**ABOUT THIS TASK**
Pictures aside, write out the data exactly as it reads.
╭──
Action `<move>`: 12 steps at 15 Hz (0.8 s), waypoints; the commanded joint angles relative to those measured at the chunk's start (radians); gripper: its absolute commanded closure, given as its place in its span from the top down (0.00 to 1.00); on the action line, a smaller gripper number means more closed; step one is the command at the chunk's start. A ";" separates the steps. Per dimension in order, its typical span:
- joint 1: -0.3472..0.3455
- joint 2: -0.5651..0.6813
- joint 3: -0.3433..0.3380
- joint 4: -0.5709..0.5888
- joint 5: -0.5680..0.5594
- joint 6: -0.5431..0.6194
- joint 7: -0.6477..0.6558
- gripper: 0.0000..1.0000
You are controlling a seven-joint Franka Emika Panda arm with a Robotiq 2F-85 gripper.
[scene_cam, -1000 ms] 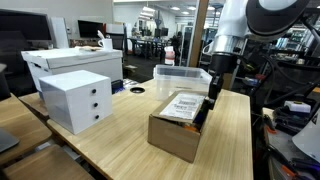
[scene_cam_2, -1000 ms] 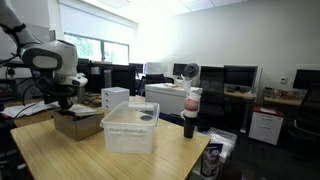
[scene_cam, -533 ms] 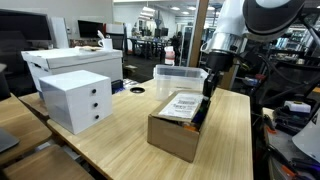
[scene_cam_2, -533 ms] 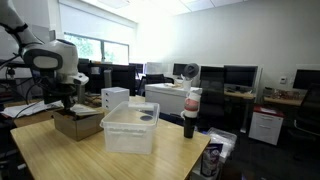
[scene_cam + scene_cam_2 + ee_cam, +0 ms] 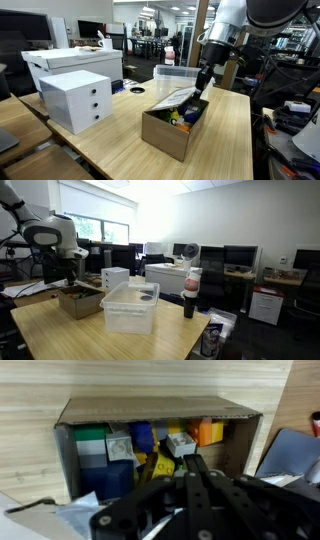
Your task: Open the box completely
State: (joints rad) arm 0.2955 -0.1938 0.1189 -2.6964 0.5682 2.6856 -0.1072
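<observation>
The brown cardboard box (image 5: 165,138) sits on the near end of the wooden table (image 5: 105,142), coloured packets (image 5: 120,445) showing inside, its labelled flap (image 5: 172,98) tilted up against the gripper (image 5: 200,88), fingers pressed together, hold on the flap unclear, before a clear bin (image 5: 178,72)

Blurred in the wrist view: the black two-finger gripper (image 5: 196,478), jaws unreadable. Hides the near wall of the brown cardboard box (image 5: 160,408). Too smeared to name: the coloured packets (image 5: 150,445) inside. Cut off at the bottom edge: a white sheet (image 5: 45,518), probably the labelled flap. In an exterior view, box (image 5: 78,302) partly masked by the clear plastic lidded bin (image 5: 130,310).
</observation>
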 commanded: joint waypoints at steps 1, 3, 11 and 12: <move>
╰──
**YOUR SOLUTION**
Action `<move>`: 12 steps at 15 Hz (0.8 s), waypoints; the commanded joint angles relative to those measured at the chunk's start (radians); gripper: its absolute commanded closure, given as its place in its span from the top down (0.00 to 1.00); on the action line, a smaller gripper number means more closed; step one is the command at the chunk's start. A ";" separates the steps. Per dimension in order, its typical span:
- joint 1: -0.3472..0.3455
- joint 2: -0.5651..0.6813
- joint 3: -0.3433..0.3380
- joint 4: -0.5709..0.5888
- joint 5: -0.5680..0.5594
- joint 6: -0.5431..0.6194
- joint 7: -0.6477..0.6558
- gripper: 0.0000..1.0000
You are controlling a seven-joint Franka Emika Panda arm with a Robotiq 2F-85 gripper.
[scene_cam, -1000 ms] 
[scene_cam_2, -1000 ms] 
[scene_cam, -533 ms] 
[scene_cam_2, -533 ms] 
[scene_cam + scene_cam_2 + ee_cam, +0 ms] 
Your task: Open the box completely
State: (joints rad) arm 0.2955 -0.1938 0.1189 -2.6964 0.5682 2.6856 -0.1072
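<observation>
The brown cardboard box (image 5: 165,138) sits on the near end of the wooden table (image 5: 105,142), coloured packets (image 5: 120,445) showing inside, its labelled flap (image 5: 172,98) tilted up against the gripper (image 5: 200,88), fingers pressed together, hold on the flap unclear, before a clear bin (image 5: 178,72)

Blurred in the wrist view: the black two-finger gripper (image 5: 196,478), jaws unreadable. Hides the near wall of the brown cardboard box (image 5: 160,408). Too smeared to name: the coloured packets (image 5: 150,445) inside. Cut off at the bottom edge: a white sheet (image 5: 45,518), probably the labelled flap. In an exterior view, box (image 5: 78,302) partly masked by the clear plastic lidded bin (image 5: 130,310).
</observation>
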 commanded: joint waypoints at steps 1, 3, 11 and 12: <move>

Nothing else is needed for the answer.